Task requirements: The line containing "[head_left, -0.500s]", and every line after it to the end of the listing, should be repeated exactly; the pictures should not.

Data excerpt:
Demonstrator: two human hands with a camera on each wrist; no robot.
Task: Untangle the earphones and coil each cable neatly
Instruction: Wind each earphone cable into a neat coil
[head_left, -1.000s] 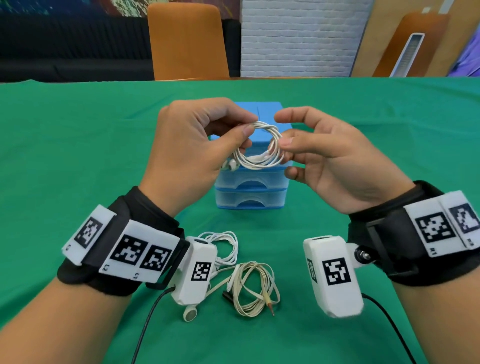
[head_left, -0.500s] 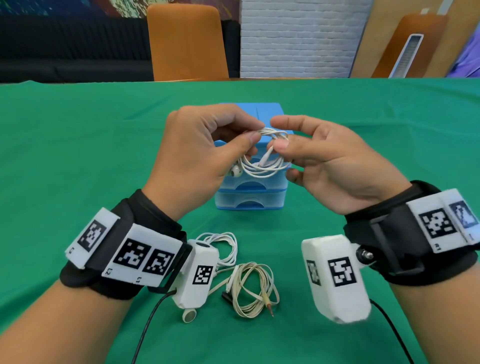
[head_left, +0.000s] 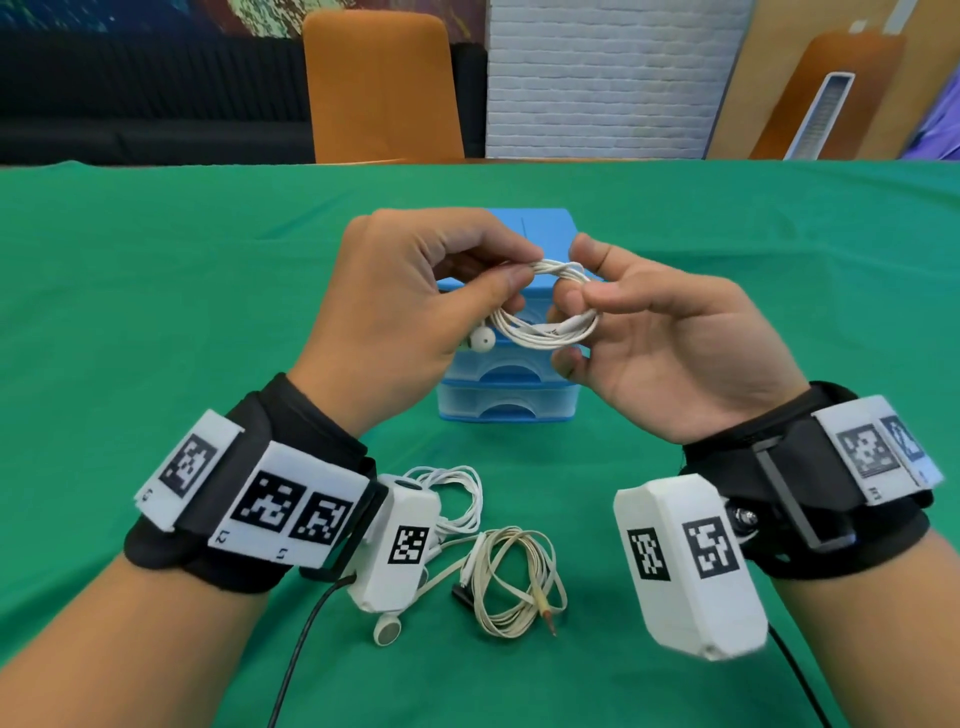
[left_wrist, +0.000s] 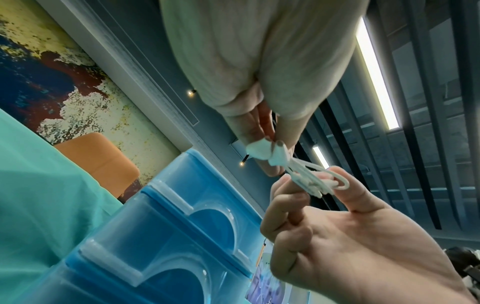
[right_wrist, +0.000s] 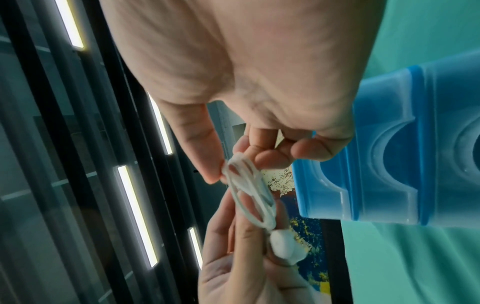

Result for this task:
[head_left, -0.500s] 
[head_left, +0.000s] 
[left_wrist, +0.000s] 
[right_wrist, +0.000s] 

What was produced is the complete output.